Михаил Веллер - Друзья и звезды
Вот так я чуть-чуть подождал — и пошел к Кравченко комментатором. Опять случай! В международный отдел программы «Время».
М.В. Программы «Время» — это которую в 9 часов смотрела вся страна, такты музыки из фильма «Время вперед» по Катаеву, и вот туда вы пришли в программу «Время» в 86-м году.
В.М. Только «Программа “Время”» — так называлась вся главная редакция информации. В ней еще была «Международная панорама», еще какие-то новости. И очень скоро я вышел с каким-то комментарием в 16 часов 45 минут.
М.В. А что же, новые коллеги стали сразу завидовать вашему голосу и умению подавать текст?
В.М. Ну, не очень. Не очень сначала в таком качестве меня восприняли, конечно. Дорасти до комментатора трудно было, люди сидели уже по многу лет. А меня сразу комментатором взяли. Плюс мне сразу предложили делать утреннюю программу. Чтоб начинал придумывать ее. Я и придумал программу со своей партнершей. Ее показали. Приехал агитпроп ЦК КПСС.
М.В. О-па! Итак, в 87-м году, придя за полгода до этого в редакцию информации, вы придумали свою первую утреннюю? Что за программа?
В.М. Вот та, что вы смотрите каждый день. Я сам-то ее в последний раз видел, когда сам вел. Программа «Утро», она сейчас так называется. А тогда она у нас называлась «90 минут», или «60 минут», или сколько-то там. С шести тридцати утра и до девяти.

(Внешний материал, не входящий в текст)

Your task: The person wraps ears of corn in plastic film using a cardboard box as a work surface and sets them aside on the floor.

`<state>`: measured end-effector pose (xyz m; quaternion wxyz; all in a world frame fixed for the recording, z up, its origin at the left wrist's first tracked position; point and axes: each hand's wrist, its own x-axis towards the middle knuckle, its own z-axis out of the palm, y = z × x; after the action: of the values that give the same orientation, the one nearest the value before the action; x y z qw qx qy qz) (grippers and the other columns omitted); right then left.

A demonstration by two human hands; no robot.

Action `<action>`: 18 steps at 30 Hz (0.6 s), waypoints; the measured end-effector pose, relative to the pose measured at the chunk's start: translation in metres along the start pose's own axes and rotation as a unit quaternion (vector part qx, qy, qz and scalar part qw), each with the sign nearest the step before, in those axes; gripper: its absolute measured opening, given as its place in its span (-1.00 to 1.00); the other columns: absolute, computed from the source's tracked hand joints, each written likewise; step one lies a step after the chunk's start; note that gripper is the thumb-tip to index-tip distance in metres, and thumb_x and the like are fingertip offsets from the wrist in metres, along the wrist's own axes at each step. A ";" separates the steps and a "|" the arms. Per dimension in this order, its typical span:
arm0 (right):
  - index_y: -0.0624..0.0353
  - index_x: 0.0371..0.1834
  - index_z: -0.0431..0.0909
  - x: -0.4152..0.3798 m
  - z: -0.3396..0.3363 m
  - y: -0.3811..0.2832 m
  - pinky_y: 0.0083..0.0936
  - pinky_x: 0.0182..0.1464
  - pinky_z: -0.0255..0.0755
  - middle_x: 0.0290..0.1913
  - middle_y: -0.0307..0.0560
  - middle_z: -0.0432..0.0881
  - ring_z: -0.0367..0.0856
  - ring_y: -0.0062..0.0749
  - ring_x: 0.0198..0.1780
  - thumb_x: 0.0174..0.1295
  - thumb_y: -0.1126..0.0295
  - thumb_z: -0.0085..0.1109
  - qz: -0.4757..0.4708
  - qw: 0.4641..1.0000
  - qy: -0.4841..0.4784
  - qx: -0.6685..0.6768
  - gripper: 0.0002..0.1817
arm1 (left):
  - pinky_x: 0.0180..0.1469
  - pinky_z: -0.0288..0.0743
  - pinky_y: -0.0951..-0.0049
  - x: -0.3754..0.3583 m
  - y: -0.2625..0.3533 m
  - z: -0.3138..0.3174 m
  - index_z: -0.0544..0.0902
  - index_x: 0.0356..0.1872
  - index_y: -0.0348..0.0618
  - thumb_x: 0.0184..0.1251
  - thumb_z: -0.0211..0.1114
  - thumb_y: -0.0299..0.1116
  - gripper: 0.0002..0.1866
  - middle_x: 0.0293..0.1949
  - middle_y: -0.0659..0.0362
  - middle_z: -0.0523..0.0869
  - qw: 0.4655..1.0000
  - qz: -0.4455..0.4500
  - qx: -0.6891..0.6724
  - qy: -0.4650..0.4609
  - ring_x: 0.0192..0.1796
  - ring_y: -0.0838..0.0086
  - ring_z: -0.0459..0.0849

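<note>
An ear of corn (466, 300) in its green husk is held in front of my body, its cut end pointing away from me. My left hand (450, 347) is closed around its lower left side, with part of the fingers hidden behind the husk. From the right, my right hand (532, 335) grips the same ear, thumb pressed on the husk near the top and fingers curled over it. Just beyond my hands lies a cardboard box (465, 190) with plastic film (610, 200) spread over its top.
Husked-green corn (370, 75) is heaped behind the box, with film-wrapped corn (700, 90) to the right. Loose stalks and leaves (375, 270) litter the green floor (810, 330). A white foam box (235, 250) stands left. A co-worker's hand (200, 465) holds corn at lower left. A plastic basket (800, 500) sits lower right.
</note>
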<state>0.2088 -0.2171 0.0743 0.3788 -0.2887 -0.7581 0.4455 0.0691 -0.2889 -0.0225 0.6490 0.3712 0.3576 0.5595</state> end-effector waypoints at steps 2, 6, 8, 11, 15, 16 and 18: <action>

М.В. Здорово. На Первом канале! А их всего было сколько — два? Я уже позабыл.
В.М. Еще была учебная какая-то программа — четвертая. Моя жена иногда там преподавала испанский язык. Там языки учили, арифметику, еще что-то. И московская была какая-то программа.
М.В. А вообще в стране транслировались два телеканала. Первый и второй. Без баловства и излишеств.
В.М. И вот показали мы свою программу. Приехал агитпроп ЦК КПСС — это самый жуткий отдел ЦК КПСС. Хуже не было. Совсем мрачный. Они посмотрели и сказали — такая программа стране не нужна.
М.В. А что там было?
В.М. Музыка, какие-то вольности, сюжеты из-за границы такие легкие. Ну, нас в конце концов пожалели. Тем паче, что заместителем главного редактора программы «Время» был муж моей подруги, с которой я в АПН в одном кабинете 13 лет просидел, — Ольвар Какучая.
М.В. Мингрел?
В.М. Папа его из Сухуми был. Уютный, милый человек, очень любивший вкусно порезать все, накрыть. Сибарит. И нас пожалели и сказали: решим так — попробуйте на ночь что-нибудь сделать.
Они погорячились. И опять здесь случай. Ну, мы переделали кое-что.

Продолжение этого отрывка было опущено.